# AIM OF THE TASK:
Give back all the records exactly, keeping every line whole.

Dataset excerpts

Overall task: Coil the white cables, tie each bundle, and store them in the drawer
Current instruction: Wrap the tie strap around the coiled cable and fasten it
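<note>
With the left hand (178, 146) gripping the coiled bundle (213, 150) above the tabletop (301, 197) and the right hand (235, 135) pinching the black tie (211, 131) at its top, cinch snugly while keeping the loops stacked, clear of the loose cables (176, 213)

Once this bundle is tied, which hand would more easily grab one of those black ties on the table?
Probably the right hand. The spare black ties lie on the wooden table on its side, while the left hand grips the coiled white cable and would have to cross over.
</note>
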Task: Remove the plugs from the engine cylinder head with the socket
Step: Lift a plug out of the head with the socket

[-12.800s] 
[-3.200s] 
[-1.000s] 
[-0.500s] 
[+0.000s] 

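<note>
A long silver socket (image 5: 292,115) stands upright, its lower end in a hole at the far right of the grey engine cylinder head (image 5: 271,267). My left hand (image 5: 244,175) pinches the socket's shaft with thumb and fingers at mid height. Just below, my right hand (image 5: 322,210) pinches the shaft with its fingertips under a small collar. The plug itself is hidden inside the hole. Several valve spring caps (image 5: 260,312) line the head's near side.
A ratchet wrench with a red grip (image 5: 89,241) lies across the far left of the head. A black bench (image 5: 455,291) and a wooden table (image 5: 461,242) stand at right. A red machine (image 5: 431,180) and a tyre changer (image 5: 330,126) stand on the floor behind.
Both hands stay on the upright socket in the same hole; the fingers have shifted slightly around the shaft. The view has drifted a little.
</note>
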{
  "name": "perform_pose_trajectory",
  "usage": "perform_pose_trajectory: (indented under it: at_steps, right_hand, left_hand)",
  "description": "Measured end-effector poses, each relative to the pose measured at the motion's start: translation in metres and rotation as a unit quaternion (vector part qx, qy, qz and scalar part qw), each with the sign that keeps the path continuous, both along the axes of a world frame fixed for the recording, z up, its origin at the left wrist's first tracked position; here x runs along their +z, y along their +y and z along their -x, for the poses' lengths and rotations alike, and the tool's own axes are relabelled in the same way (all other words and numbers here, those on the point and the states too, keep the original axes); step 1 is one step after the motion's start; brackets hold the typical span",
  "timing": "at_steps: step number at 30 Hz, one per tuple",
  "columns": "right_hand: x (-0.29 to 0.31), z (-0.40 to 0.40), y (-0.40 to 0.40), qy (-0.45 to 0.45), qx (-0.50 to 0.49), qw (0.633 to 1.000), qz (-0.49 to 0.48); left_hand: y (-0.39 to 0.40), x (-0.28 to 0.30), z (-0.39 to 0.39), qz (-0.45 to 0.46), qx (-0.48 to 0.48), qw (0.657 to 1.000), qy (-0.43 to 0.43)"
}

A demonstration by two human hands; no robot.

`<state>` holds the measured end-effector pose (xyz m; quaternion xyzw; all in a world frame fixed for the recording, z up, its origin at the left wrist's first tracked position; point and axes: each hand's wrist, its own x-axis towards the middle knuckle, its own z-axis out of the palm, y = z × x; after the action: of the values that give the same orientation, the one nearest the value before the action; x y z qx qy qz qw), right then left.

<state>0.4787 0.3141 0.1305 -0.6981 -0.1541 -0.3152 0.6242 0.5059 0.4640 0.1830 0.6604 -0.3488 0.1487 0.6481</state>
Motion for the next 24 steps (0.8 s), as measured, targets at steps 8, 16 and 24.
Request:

# ANSWER FOR THE TASK:
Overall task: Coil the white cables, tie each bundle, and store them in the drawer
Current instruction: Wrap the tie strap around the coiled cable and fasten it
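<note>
With the left hand (178, 146) gripping the coiled bundle (213, 150) above the tabletop (301, 197) and the right hand (235, 135) pinching the black tie (211, 131) at its top, cinch snugly while keeping the loops stacked, clear of the loose cables (176, 213)

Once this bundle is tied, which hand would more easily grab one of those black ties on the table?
Probably the right hand. The spare black ties lie on the wooden table on its side, while the left hand grips the coiled white cable and would have to cross over.
</note>
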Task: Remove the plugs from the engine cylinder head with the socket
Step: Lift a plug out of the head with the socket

[-12.800s] 
[-3.200s] 
[-1.000s] 
[-0.500s] 
[+0.000s] 

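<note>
A long silver socket (image 5: 292,115) stands upright, its lower end in a hole at the far right of the grey engine cylinder head (image 5: 271,267). My left hand (image 5: 244,175) pinches the socket's shaft with thumb and fingers at mid height. Just below, my right hand (image 5: 322,210) pinches the shaft with its fingertips under a small collar. The plug itself is hidden inside the hole. Several valve spring caps (image 5: 260,312) line the head's near side.
A ratchet wrench with a red grip (image 5: 89,241) lies across the far left of the head. A black bench (image 5: 455,291) and a wooden table (image 5: 461,242) stand at right. A red machine (image 5: 431,180) and a tyre changer (image 5: 330,126) stand on the floor behind.
Both hands stay on the upright socket in the same hole; the fingers have shifted slightly around the shaft. The view has drifted a little.
</note>
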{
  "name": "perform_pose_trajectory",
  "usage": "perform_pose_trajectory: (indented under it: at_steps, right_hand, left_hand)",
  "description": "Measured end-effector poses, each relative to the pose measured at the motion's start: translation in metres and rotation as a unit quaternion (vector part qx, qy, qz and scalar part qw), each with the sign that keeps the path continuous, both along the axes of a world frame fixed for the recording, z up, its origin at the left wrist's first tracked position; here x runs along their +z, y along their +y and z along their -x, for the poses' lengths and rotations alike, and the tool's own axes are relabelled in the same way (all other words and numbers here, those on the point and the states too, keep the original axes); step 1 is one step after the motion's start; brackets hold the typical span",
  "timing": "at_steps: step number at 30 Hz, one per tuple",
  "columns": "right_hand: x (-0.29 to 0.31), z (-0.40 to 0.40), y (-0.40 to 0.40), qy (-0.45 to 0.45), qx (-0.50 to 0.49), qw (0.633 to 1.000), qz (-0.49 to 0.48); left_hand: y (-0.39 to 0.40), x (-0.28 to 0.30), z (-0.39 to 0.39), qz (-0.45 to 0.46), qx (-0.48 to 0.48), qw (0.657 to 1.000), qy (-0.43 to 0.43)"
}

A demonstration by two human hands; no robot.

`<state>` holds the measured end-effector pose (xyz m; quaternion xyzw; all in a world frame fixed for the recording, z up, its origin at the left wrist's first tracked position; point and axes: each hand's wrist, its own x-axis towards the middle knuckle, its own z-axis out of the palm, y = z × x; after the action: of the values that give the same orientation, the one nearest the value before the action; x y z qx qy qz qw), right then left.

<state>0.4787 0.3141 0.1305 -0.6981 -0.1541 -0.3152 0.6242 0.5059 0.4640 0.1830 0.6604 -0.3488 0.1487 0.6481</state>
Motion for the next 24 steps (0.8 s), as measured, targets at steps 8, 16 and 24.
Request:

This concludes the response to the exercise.